+++ Given information +++

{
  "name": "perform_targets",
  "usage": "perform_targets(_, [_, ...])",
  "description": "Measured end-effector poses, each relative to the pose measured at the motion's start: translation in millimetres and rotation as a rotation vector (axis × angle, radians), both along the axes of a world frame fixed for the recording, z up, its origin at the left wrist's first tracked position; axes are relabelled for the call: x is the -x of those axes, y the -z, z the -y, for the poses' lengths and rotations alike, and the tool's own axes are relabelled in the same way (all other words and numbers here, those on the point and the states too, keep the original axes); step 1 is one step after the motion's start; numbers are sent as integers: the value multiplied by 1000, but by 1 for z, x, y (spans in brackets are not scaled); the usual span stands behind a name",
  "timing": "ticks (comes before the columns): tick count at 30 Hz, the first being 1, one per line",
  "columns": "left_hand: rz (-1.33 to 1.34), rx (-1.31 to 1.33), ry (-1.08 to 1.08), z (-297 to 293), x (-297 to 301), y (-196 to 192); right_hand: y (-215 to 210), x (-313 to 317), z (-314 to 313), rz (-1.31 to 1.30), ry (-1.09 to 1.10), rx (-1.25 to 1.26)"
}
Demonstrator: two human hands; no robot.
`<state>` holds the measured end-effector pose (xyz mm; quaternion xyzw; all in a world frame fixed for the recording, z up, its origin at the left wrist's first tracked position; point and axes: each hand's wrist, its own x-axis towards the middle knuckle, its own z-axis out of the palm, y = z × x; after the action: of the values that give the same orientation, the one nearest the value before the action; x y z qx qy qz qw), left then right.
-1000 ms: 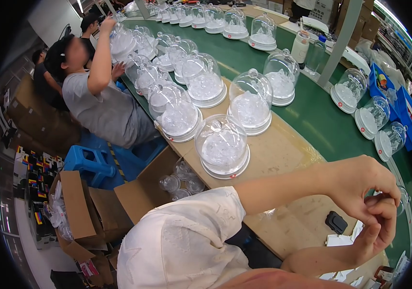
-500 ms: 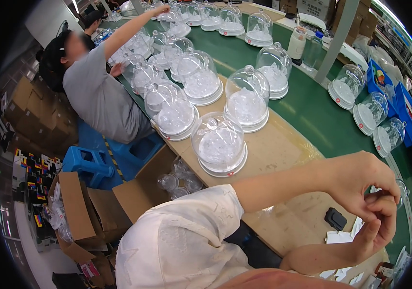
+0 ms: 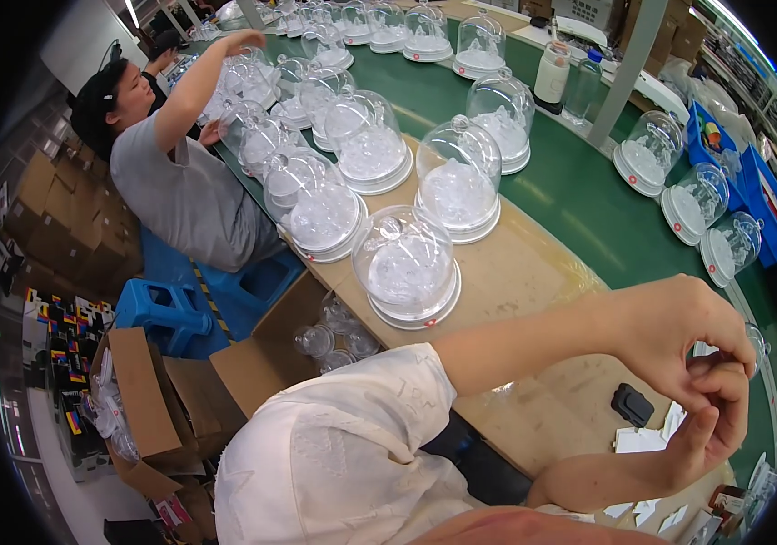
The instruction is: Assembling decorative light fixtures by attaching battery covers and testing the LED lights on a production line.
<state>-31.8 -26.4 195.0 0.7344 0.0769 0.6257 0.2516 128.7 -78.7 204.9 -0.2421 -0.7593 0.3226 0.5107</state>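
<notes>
Fingertips of both hands are pinched together at the frame's right edge: the left hand (image 3: 679, 341) above, the right hand (image 3: 711, 427) below, closed on something too small to be made out. Nearest on the table (image 3: 534, 272) stands a glass dome (image 3: 407, 263) on its white base. Such a dome is judged light, stiff, slippery and fragile; its top knob is best gripped.
</notes>
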Motion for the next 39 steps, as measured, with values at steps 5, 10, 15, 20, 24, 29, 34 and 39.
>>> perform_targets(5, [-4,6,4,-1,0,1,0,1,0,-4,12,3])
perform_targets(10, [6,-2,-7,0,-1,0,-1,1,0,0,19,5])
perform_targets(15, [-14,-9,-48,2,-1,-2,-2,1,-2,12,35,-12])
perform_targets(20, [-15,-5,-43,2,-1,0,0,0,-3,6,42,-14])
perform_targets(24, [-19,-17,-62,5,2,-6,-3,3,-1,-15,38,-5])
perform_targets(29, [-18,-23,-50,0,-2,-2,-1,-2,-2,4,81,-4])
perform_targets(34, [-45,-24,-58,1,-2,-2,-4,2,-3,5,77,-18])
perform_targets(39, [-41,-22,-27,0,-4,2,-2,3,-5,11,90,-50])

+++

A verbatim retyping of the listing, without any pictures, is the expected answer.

**Expected answer**.
{
  "name": "perform_targets",
  "usage": "perform_targets(_, [_, ...])",
  "description": "Measured end-effector poses, each relative to the pose measured at the motion's start: translation in millimetres and rotation as a rotation vector (axis × angle, radians), both along the axes of a world frame fixed for the recording, z up, its origin at the left wrist's first tracked position; axes are relabelled for the call: x is the -x of those axes, y the -z, z the -y, for the poses' lengths and rotations alike, and the tool's own axes are relabelled in the same way (all other words and numbers here, those on the point and the states too, keep the original axes); step 1 is one step after the motion's start; numbers are sent as integers: the value multiplied by 1000, but by 1 for z, x, y (spans in brackets are not scaled); the usual span stands behind a name",
  "timing": "ticks (comes before the columns): tick count at 30 Hz, the first being 1, one per line",
  "columns": "left_hand: rz (-1.33 to 1.34), rx (-1.31 to 1.33), ry (-1.08 to 1.08), z (-297 to 293), x (-297 to 301), y (-196 to 192); right_hand: y (-215 to 210), x (-313 to 317), z (-314 to 313), rz (-1.31 to 1.30), ry (-1.09 to 1.10), rx (-1.25 to 1.26)"
}
Demonstrator: two human hands; no robot.
`<state>` holds the measured end-effector pose (xyz mm; quaternion xyzw; all in a world frame fixed for the recording, z up, its origin at the left wrist's first tracked position; point and axes: each hand's wrist, its own x-axis towards the middle knuckle, its own z-axis out of the palm, y = z × x; after the action: of the values that give the same orientation, the one nearest the value before the action; x y z qx qy qz qw), left then right.
-1000 ms: 
-500 ms: 
+0 ms: 
The instruction is: Assembling decorative light fixtures by attaching battery covers and testing the LED lights on a production line.
<state>-31.8 -26.4 195.0 0.7344 0.0769 0.6257 0.2516 128.7 -78.7 204.9 -0.2421 -0.7593 0.3226 0.5107</state>
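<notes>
Fingertips of both hands are pinched together at the frame's right edge: the left hand (image 3: 679, 341) above, the right hand (image 3: 711, 427) below, closed on something too small to be made out. Nearest on the table (image 3: 534, 272) stands a glass dome (image 3: 407, 263) on its white base. Such a dome is judged light, stiff, slippery and fragile; its top knob is best gripped.
</notes>
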Motion for the next 39 steps, as measured, with values at steps 5, 10, 15, 20, 24, 29, 34 and 39.
>>> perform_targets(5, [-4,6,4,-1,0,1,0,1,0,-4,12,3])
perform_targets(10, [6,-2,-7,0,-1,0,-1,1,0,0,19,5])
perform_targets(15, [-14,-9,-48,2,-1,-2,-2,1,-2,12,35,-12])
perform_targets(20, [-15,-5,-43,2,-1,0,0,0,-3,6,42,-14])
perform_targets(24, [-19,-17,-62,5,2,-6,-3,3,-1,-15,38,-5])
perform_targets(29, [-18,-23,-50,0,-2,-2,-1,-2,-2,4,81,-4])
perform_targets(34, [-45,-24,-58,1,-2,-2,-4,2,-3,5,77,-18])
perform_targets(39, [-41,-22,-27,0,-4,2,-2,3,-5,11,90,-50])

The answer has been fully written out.